Okay, so just one last question. On to the nitri latex. Earlier sir, we had given a guidance that we would be touching around 600 crore of revenue. Is that guidance still intact?

Sachin J. Karwa

Yeah, I think that 600 crores from what I recall was at 80,000 tons. At 50,000 tonnes we would be closer to sort of 400. 450 crores. So what’s the investment done so far? We have left a small investment for later. Which you would only do if the margins improve. So right now the nitrile latex business we expect to be about somewhere between 400 and 450 crores depending on the price of the latex.

Aditya Khetan

And what would be the top line contribution in FY25 from the Nitrile latex?

operator

I’m sorry to interrupt, Aditya. Those were two questions. If you have any more, please fall back in the queue.

Sachin J. Karwa

Maybe we can let him complete. But yes, I’d request, you know, just to give everyone a chance. I’m sorry Aditya, but just to give everyone a chance. However, since you started the question why don’t you complete it and we’ll close that?

Aditya Khetan

Sure. Sir, I was asking on FY25, so what would be the contribution from the Nitra analytics.

Sachin J. Karwa

Terms of revenue?

Aditya Khetan

Yes, sir.

Sachin J. Karwa

You know, it’s about 14% or so. 14, 15%.

Aditya Khetan

Thank you.

Sachin J. Karwa

Thank you.

operator

The next question comes from the line of Rudrak Shaheja from. I thought pms. Please go ahead.

Rudraksh Raheja

Yeah, thanks for the opportunity. First question is, sir, could you help us understand what led to this major expansion in gross margins for quarter four of FY25 and can we assume that we have bottomed out and recovery should start from here onwards?

Sachin J. Karwa

You know? Yeah, there were a couple of reasons. One is overall we saw improvement in nitrile latex margins, which were very low. The second was in general, in Q4, we did see slight improvement in margins across the board as well. And one of the reasons was there was some, you know, in Jan and Feb, prices went up and we were able to do some great buying. So there certainly has been some benefit to that as well. So a combination of two, three reasons. And the fourth reason is also volume going up. You know, as volume goes up, margins overall go up as well.

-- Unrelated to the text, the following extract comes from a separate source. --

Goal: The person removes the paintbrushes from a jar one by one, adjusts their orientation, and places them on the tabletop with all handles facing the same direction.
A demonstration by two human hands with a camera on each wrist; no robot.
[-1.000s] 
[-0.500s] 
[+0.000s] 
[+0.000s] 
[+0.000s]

EBITDA margin. So that’s, you know, these are the three, four reasons. Obviously there’s been one big change which is compared to Q4 and Q1. So coming to your second part of your questions, whether that is bottomed out or not. So I think, look, that was our hope, but given these tariffs, the US tariffs and the uncertainty around that issue, what we are seeing in the market is a lot of uncertainty from some of our businesses that are more US focused. So for example, we are not directly, you know, we don’t have much exposure to the us but indirectly some of our customers have exposure to the us.

They export to the US and so obviously they are affected in these uncertain times. Obviously the duties, except for China, the duties worldwide is now 10% into the U.S. but given the uncertainty, and that could change again in June, right. After 90 days. Sorry, in July after 90 days. So I think there is a lot of uncertainty. So there is in Q1, at least in Q2, perhaps this US situation may create a lot of uncertainty in the world and for some of our customers directly, so far, at least in Q1, we haven’t seen our business affected too much.

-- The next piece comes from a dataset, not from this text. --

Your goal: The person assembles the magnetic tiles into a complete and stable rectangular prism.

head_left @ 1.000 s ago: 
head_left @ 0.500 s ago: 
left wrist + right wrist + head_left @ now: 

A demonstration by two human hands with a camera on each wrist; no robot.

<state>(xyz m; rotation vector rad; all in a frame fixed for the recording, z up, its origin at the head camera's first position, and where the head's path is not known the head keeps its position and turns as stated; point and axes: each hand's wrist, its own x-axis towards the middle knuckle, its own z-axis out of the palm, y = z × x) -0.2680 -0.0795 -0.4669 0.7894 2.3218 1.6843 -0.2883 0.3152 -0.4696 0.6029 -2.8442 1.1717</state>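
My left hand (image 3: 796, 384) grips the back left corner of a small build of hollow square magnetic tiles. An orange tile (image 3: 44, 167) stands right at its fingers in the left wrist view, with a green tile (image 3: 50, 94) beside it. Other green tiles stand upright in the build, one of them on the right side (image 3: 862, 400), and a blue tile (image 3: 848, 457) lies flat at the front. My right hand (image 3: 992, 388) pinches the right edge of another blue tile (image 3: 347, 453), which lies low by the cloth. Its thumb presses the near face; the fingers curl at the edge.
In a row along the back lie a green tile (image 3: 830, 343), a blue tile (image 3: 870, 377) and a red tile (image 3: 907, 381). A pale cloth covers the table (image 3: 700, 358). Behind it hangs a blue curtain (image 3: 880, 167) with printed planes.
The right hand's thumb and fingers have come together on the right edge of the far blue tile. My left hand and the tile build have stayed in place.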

But the outlook is. The best word I can use is uncertain.

Rudraksh Raheja

Got it, sir. And sir, on the Capex front, if the current trajectory continues, we’ll run out of capacity, as you have acknowledged as well. Can you Share more details on the capex.

Sachin J. Karwa

Yeah, we will run out of. So we expect that. Again, as I said, we’ll wait and watch. Of course we are making multiple plans for further expansion of our current product range which is nbr, styrene butyl latexes, styrene acrylic latexes and nitrile latex. We will not be expanding immediately. We will probably wait a year or two depending on how the margins play out. The plans are on and we expect we’ll be okay till perhaps middle of next financial year. So we should have enough capacity.

Rudraksh Raheja

Got it, Got it sir, I’ll come back in.

Sachin J. Karwa

Like you, we will be sort of informing our investors about our CAPEX plans once they are firmed up and approved by the board.

Rudraksh Raheja

Understood.

Rudraksh Raheja

Okay, thank you.

operator

The next question comes from the line of Sani Vishay from Access Securities. Please go ahead.

Sani Vishe

Yeah, thank you. Good afternoon sir, coming on to the answer that you gave to the earlier participants. So margin improvement is driven by multiple factors and besides volume, I think the most of the factors are excellent. So are we saying that our margins will keep varying depending on external factors or is there something that we are doing to improve the margins in on a steady basis?

Sachin J. Karwa

So one is of course we are growing volumes that will obviously as you said, expand margins. There are, there are a few other plans as well to kind of reduce costs which are ongoing. But however, yes, external factors, especially in the nitrile latex business which has pulled down the margin overall for the year and for the quarter as well. Although there’s been an improvement in Q4, there is that external factor. There are external factors right now and over time the other external. I don’t know if I’d call it an external factor but the whole industry added a lot of capacity just post Covid.

Now in the last two years there’s not been any major capacity expansion in any of the latex businesses. So when the capacity utilization sort of goes to a healthier level like we for example are 80, 82% capacity, we generally find that 80, 85% capacity utilization and above, things start improving in terms of margins. I don’t know if you would call it an external factor, but that’s more of an industry dynamic. And so if you see our four year results, we had two years where our margins of EBITDA margins of 15, 16% and in the last two years where the EBITDA margins have been, you know, obviously lower, maybe closer to 10%, 10, 11%.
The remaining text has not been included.